Photos: Sharon McGauley
The trans-hemispheric quest to create a rhubarb bellini came to fruition on a recent afternoon in Martha's Vineyard, with a crystal blue sky and brilliant sunlight and an wedding by the sea. Discussions about and experimentation with the mythical bellini had taken place in Los Angeles and Brooklyn, then continued in Melbourne, carried on through Sydney, were picked up again back to New York and ultimately crescendoed on Chappaquidick. The version that coalesced that day was a bit different from what I'd imagined it would be a week prior, when I was across the international date line on the other side of the equator. Some brilliant scheming in Australia went a bit awry and never quite came to fruition in time for the wedding--as Joni Mitchell might say, 'things conspired.' But to paraphrase Julia Childs: you'll never be a great chef if you always follow the recipe. In the end working with available elements yielded charming bellinis that refreshed wedding guests parched from the intense rays of the sun with a a welcome sweetness. (The heat and the vivid sun were elements that we may have not considered on that rainy evening in autumnal Melbourne.) Below is the recipe I landed on that afternoon, and in the second half of the post some of the twists and turns that led to this iteration, for those who are interested in such cocktail questing. And while all the other variations certainly had their virtues, this one that came to be on the day that my longtime friends were getting married seems to have been exactly what was supposed to have been all along.

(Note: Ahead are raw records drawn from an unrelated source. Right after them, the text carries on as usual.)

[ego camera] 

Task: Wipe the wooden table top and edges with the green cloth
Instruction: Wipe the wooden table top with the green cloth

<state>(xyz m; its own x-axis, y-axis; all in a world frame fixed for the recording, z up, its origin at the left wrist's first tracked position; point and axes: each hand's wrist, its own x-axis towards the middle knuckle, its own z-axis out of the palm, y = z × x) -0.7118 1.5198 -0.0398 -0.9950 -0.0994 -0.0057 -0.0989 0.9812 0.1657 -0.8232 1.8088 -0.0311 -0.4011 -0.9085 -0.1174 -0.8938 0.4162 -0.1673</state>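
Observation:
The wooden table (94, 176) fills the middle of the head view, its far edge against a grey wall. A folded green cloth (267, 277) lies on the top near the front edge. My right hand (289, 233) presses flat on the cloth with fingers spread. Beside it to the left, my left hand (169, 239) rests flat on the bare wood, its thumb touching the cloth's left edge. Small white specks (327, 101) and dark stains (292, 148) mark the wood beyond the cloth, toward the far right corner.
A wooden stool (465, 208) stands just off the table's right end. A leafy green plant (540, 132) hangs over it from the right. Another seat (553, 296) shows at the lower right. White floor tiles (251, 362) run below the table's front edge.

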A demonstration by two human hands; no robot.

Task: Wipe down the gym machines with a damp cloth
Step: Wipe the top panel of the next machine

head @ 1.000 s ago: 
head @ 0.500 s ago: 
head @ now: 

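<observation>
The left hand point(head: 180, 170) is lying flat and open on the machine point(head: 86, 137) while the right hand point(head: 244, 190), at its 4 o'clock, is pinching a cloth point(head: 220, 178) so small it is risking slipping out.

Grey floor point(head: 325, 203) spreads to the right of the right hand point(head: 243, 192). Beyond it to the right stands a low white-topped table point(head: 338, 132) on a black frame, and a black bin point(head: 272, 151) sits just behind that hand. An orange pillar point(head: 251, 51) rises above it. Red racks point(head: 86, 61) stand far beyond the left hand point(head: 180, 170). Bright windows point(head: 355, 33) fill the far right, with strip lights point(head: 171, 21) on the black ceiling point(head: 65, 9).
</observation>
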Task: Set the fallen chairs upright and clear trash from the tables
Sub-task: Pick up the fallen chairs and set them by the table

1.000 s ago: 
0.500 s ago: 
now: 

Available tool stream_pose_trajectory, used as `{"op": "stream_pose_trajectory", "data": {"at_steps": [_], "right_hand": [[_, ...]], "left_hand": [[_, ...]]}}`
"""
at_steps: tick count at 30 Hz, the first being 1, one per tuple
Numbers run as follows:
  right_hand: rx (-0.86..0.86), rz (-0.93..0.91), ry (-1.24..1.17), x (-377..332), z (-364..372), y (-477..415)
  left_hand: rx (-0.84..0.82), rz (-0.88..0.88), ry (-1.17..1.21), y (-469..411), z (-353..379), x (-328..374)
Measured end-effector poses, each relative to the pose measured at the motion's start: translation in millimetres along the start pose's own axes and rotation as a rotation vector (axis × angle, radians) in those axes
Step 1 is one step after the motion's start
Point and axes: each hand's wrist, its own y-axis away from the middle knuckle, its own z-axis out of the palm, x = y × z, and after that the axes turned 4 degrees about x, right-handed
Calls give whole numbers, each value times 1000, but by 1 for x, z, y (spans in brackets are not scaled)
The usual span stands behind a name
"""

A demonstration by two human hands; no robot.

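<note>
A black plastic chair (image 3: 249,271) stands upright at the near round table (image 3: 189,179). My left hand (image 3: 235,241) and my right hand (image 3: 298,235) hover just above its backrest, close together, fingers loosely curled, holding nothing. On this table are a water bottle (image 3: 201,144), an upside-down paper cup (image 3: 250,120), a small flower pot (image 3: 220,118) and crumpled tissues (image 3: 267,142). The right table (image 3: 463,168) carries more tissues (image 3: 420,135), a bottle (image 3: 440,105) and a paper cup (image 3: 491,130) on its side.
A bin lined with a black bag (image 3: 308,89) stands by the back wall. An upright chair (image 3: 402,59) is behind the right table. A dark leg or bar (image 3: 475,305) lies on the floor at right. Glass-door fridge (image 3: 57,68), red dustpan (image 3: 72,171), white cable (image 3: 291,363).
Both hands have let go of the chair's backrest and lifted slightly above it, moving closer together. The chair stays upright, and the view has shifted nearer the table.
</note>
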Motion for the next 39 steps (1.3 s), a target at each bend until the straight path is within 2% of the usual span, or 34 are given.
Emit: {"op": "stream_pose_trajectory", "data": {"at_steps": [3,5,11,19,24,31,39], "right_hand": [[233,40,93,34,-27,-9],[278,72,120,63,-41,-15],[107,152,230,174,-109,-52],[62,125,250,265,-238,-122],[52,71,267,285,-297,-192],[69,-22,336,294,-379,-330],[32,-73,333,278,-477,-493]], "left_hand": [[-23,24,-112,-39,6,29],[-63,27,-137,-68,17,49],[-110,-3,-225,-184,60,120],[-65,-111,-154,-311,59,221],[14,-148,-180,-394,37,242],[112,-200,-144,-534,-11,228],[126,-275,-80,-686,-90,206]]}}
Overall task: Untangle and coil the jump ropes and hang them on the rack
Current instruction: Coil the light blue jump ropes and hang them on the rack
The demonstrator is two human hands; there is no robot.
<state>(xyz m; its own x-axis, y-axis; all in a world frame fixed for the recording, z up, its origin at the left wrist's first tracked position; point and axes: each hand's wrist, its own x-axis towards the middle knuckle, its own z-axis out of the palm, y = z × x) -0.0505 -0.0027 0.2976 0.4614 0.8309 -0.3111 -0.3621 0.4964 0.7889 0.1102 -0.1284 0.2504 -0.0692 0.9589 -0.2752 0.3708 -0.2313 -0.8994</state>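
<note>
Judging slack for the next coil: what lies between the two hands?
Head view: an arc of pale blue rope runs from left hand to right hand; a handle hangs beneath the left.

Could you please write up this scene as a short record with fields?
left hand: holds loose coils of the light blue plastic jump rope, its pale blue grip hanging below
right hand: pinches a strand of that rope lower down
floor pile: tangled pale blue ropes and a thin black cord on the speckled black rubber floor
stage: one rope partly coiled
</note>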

RHUBARB BELLINI, MARTHA'S VINEYARD EDITION
1 cube demerrara sugar
3 dashes Peychaud's bitters
3 dashes Regan's Orange Bitters #6
3 dashes Fee Bros. Rhubarb Bitters
1/4 oz. fresh orange juice
1/4 oz. fresh lemon juice
Drop the demerarra cube into a tall flute, douse with all the above
bitters. Add orange and lemon juice and fill-carefully, as it will be
extra bubbly when it comes into contact with the sugar and the
citrus-with champagne. Add a substantial orange twist, and one final
dash of Fee Bros. Rhubarb Bitters on top for the nose.